_What is expected:_
Starting at the first line and ending at the last, repeat the material word for word.
[Dataset content Boundary: Start]
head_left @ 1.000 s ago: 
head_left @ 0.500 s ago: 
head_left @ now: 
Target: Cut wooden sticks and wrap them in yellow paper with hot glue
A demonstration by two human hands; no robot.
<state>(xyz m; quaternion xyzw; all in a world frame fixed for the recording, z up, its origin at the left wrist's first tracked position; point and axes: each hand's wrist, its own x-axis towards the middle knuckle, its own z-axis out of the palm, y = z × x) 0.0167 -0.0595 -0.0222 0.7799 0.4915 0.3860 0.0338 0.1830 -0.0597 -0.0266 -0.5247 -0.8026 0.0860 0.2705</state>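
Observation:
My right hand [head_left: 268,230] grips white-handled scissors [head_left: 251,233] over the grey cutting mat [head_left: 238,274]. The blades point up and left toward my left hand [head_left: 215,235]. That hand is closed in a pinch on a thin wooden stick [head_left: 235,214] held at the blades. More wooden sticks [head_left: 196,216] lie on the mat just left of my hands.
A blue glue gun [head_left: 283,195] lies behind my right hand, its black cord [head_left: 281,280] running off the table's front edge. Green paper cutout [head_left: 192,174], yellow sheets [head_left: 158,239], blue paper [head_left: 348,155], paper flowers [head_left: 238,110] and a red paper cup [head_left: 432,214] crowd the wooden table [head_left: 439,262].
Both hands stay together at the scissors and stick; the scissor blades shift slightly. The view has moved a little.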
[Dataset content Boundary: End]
_Exercise response:_
head_left @ 1.000 s ago: 
head_left @ 0.500 s ago: 
head_left @ now: 
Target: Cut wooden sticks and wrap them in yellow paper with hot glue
A demonstration by two human hands; no robot.
<state>(xyz m; quaternion xyzw; all in a world frame fixed for the recording, z up, its origin at the left wrist's first tracked position; point and axes: each hand's wrist, its own x-axis towards the middle knuckle, its own z-axis out of the palm, y = z × x) 0.0167 -0.0595 -0.0222 0.7799 0.4915 0.3860 0.0338 0.1830 -0.0597 -0.0266 -0.5247 -0.8026 0.0860 0.2705</state>
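Observation:
My right hand [head_left: 268,230] grips white-handled scissors [head_left: 251,233] over the grey cutting mat [head_left: 238,274]. The blades point up and left toward my left hand [head_left: 215,235]. That hand is closed in a pinch on a thin wooden stick [head_left: 235,214] held at the blades. More wooden sticks [head_left: 196,216] lie on the mat just left of my hands.
A blue glue gun [head_left: 283,195] lies behind my right hand, its black cord [head_left: 281,280] running off the table's front edge. Green paper cutout [head_left: 192,174], yellow sheets [head_left: 158,239], blue paper [head_left: 348,155], paper flowers [head_left: 238,110] and a red paper cup [head_left: 432,214] crowd the wooden table [head_left: 439,262].
Both hands stay together at the scissors and stick; the scissor blades shift slightly. The view has moved a little.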

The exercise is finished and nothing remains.